The result set is minimized on the database side, thus resulting in a faster transfer of the data to the application. It’s obvious that in this case, the application side filter creates unnecessary overhead. When built-in functions are available on the database side, they should be utilized. There are instances where using a filter on the database side may impact the performance of the query, but this demonstration shows that there is a heavier cost associated with getting the data to the application.
MySQLi vs. PDO
Just for comparisons sake, I feel it’s worth noting the differences between two extensions.

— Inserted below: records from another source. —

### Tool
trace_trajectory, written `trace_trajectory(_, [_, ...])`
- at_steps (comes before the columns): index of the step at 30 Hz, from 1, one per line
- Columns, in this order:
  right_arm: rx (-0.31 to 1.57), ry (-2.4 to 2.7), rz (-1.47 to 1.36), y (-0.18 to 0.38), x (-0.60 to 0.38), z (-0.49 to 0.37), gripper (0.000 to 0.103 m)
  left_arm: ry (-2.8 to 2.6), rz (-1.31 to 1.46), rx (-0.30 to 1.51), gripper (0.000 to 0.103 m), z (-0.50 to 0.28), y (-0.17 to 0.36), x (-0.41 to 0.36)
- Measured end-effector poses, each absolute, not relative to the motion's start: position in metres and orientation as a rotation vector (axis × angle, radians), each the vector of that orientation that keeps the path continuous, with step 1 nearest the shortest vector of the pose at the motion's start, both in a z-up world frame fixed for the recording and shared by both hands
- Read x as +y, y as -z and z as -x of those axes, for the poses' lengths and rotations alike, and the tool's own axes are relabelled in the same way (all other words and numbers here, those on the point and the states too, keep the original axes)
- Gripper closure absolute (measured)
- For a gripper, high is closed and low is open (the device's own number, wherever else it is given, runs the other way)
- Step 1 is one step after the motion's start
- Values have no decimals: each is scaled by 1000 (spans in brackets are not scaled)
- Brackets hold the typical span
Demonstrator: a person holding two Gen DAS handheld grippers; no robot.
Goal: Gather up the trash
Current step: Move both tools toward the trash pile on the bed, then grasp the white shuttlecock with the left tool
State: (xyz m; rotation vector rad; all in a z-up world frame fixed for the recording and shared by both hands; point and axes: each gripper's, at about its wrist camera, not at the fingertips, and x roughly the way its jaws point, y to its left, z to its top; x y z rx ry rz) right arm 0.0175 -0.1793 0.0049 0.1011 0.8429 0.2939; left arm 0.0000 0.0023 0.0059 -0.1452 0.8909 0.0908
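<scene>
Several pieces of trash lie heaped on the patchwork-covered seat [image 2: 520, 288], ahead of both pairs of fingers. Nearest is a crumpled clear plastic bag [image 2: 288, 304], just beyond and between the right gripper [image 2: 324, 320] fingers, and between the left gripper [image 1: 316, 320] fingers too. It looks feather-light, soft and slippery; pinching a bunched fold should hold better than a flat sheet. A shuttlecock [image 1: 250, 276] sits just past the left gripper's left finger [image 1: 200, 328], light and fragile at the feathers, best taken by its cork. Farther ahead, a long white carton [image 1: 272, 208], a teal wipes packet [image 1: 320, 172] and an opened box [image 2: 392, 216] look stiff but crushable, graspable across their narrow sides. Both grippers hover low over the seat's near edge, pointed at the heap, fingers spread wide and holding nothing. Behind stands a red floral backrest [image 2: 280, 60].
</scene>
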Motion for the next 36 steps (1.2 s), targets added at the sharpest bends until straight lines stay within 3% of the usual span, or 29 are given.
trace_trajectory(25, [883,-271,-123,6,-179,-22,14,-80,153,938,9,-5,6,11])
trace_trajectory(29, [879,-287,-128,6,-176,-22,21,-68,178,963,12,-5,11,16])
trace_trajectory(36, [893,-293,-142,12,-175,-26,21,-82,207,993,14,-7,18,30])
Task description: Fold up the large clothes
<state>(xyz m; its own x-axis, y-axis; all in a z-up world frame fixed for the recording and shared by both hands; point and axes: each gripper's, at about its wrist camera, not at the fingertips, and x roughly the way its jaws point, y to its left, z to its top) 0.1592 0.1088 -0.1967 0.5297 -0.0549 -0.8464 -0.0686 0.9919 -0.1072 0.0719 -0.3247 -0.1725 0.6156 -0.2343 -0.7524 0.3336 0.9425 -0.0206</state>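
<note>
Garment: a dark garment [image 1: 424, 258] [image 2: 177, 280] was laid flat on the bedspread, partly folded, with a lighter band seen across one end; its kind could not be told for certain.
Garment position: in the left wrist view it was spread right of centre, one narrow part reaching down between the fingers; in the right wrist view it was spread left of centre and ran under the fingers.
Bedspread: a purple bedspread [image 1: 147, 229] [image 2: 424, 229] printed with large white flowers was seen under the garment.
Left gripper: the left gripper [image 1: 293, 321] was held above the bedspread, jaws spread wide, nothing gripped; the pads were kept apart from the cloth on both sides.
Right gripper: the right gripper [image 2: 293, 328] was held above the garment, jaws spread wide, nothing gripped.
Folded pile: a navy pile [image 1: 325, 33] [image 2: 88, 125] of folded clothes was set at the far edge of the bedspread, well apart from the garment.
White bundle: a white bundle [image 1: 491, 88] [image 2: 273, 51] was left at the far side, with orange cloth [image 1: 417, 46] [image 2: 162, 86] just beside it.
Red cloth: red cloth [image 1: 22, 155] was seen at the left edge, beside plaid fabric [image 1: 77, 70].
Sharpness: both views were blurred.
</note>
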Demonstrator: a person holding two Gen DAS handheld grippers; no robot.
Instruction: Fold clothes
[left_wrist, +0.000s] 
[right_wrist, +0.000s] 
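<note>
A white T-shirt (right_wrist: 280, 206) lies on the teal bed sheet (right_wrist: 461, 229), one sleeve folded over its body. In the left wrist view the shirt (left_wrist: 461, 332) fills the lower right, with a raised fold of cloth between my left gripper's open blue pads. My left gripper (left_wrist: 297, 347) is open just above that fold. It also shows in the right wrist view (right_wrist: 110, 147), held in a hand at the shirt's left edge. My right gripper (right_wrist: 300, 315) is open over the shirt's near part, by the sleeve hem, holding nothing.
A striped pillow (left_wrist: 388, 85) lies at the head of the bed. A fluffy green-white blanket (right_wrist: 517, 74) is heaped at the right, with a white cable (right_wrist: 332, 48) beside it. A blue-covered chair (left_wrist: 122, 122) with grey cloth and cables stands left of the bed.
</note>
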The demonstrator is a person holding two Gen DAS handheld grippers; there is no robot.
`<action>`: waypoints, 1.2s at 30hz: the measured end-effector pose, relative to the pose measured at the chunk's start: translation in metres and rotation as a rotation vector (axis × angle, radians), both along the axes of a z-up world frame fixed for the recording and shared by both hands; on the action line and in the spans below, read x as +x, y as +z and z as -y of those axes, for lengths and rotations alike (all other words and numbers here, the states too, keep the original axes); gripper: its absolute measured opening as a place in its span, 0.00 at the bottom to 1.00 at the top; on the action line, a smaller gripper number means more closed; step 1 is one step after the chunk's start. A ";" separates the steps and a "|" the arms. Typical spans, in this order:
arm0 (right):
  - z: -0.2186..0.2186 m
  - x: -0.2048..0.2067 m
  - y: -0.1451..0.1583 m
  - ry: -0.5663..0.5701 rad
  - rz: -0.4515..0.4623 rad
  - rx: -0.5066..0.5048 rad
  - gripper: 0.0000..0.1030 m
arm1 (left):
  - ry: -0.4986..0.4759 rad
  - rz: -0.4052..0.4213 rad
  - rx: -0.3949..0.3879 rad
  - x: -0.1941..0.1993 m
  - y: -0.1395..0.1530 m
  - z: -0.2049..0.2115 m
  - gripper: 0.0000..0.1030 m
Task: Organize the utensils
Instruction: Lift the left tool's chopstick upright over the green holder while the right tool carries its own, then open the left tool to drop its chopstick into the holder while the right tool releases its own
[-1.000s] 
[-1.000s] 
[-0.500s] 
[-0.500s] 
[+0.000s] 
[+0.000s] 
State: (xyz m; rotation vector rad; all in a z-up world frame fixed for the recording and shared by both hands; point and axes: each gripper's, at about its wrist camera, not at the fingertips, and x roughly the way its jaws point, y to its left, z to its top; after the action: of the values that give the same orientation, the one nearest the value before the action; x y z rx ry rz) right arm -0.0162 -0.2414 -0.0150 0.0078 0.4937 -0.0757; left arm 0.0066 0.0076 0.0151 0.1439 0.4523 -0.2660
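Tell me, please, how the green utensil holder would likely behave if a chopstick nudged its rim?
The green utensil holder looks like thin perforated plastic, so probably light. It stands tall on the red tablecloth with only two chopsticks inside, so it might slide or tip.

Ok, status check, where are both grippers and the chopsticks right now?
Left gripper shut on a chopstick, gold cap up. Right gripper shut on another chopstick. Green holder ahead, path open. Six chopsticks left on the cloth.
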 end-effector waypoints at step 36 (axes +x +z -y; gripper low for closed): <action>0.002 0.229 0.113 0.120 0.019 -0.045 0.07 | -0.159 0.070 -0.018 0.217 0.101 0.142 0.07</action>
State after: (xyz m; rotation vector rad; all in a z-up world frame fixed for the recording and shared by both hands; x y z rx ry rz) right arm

Test | MySQLi Time (s) | PDO Time (s) | Difference |
---|---|---|---|
Baseline | 0.588560319 | 0.557568836 | 5.266 % |
Database side filter | 0.3679646492003 | 0.337845588 | 8.185 % |
Application side filter | 1.105699396 | 0.88492887 | 19.967 % |
Across all three tests, PDO had better performance. Again, the larger difference on the application side filter is most likely exaggerated because the logic was not calling a function in the PDO test. The table used in the test is relatively small, and I would be curious to see how the two extensions performed with larger data sets.